=== REQUIRED ACTION ===
Exactly as they appear, copy the lines from the start of the entries below to the line containing "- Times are", both ends included.

═══ INPUT DATA ═══

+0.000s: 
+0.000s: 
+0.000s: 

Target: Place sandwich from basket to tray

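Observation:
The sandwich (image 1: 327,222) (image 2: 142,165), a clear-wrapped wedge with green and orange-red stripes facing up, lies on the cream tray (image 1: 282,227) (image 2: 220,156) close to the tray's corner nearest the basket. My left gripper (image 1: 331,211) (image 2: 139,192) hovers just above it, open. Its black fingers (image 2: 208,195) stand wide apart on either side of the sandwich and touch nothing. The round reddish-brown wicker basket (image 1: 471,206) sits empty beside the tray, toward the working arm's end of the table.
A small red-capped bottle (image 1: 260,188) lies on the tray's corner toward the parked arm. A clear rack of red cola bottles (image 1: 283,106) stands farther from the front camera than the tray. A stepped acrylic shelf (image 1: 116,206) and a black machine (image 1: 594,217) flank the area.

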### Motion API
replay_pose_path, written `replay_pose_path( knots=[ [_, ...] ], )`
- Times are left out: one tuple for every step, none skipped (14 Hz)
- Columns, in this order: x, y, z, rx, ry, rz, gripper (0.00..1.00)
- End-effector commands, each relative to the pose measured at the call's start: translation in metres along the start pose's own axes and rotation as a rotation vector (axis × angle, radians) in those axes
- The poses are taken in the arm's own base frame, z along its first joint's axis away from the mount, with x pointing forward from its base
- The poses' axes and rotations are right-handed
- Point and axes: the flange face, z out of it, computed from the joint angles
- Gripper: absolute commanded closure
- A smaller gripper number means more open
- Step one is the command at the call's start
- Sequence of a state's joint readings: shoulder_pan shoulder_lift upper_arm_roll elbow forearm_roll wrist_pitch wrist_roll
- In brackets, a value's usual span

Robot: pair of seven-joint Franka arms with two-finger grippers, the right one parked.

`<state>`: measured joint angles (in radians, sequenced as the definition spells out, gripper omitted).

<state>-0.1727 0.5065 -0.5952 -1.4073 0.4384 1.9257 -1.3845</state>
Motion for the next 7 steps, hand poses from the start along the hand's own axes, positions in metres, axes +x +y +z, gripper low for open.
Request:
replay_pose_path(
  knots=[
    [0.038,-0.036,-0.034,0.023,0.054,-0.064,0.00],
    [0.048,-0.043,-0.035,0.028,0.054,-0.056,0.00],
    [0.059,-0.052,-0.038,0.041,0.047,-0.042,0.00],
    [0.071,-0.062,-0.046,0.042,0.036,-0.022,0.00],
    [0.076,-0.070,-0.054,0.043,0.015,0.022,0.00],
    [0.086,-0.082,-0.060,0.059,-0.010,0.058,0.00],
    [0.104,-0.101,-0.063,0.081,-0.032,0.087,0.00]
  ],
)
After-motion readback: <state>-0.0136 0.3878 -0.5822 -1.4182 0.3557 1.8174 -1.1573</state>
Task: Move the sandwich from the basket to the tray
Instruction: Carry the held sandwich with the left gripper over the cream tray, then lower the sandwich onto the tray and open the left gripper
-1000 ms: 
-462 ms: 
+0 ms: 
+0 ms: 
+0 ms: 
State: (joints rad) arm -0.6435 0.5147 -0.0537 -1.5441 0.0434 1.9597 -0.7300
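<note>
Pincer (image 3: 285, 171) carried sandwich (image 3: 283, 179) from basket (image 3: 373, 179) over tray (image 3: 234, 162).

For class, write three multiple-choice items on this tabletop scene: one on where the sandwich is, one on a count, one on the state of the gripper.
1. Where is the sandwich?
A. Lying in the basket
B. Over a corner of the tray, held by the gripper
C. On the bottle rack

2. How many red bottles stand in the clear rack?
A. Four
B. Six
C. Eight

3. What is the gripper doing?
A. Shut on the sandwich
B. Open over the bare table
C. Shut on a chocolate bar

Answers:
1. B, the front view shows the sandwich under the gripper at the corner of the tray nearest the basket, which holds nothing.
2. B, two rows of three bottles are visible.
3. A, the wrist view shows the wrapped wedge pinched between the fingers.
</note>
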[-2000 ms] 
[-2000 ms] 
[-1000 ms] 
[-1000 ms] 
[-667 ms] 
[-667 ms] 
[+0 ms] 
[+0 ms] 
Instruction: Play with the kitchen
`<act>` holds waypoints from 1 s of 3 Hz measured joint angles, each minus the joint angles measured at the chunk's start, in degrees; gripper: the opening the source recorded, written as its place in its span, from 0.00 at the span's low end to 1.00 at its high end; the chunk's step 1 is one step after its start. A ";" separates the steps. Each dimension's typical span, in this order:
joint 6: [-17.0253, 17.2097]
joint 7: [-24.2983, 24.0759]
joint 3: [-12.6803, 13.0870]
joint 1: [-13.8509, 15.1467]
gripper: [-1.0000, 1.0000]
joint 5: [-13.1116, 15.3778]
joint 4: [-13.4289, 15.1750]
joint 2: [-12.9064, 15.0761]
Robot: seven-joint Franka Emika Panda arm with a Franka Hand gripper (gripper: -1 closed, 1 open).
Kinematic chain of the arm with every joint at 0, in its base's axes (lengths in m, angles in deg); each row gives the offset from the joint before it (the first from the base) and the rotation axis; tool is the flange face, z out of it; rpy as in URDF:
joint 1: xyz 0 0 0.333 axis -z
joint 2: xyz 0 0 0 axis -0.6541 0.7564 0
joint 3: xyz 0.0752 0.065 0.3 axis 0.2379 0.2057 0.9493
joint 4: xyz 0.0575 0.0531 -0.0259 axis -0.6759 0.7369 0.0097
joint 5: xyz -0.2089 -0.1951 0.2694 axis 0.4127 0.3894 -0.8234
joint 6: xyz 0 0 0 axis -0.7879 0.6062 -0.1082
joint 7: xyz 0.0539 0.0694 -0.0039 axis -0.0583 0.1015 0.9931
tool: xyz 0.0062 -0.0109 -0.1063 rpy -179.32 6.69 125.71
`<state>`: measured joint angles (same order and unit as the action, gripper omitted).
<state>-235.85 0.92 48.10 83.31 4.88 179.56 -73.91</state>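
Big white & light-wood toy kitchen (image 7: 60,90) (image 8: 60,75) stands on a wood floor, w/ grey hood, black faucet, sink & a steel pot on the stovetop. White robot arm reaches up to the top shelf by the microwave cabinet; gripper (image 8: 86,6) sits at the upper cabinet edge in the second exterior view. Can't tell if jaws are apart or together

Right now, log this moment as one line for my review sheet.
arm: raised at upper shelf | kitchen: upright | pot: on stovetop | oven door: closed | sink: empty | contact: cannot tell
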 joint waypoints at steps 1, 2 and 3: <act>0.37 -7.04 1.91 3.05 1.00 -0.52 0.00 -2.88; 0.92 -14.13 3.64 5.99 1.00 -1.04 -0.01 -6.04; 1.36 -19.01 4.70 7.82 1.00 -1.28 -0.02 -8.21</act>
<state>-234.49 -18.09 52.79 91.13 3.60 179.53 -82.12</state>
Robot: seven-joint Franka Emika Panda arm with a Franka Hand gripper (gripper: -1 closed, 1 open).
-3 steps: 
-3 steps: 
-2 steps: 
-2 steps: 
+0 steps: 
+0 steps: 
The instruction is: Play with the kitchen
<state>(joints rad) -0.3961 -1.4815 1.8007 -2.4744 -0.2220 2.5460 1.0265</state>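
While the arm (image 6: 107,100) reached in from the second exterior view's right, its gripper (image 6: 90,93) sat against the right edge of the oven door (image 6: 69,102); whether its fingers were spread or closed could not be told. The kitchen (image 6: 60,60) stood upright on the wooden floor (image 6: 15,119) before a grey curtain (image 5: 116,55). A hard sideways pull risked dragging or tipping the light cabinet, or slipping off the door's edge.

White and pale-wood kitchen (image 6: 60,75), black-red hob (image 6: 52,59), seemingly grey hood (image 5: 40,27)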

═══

=== RESULT OF THIS TASK ===
+0.000s: 
+0.000s: 
+0.000s: 

Target: Place sandwich from basket to tray

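Observation:
The sandwich (image 1: 327,222) (image 2: 142,165), a clear-wrapped wedge with green and orange-red stripes facing up, lies on the cream tray (image 1: 282,227) (image 2: 220,156) close to the tray's corner nearest the basket. My left gripper (image 1: 331,211) (image 2: 139,192) hovers just above it, open. Its black fingers (image 2: 208,195) stand wide apart on either side of the sandwich and touch nothing. The round reddish-brown wicker basket (image 1: 471,206) sits empty beside the tray, toward the working arm's end of the table.
A small red-capped bottle (image 1: 260,188) lies on the tray's corner toward the parked arm. A clear rack of red cola bottles (image 1: 283,106) stands farther from the front camera than the tray. A stepped acrylic shelf (image 1: 116,206) and a black machine (image 1: 594,217) flank the area.
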
### Motion API
replay_pose_path, written `replay_pose_path( knots=[ [_, ...] ], )`
- Times are left out: one tuple for every step, none skipped (14 Hz)

The output is finished.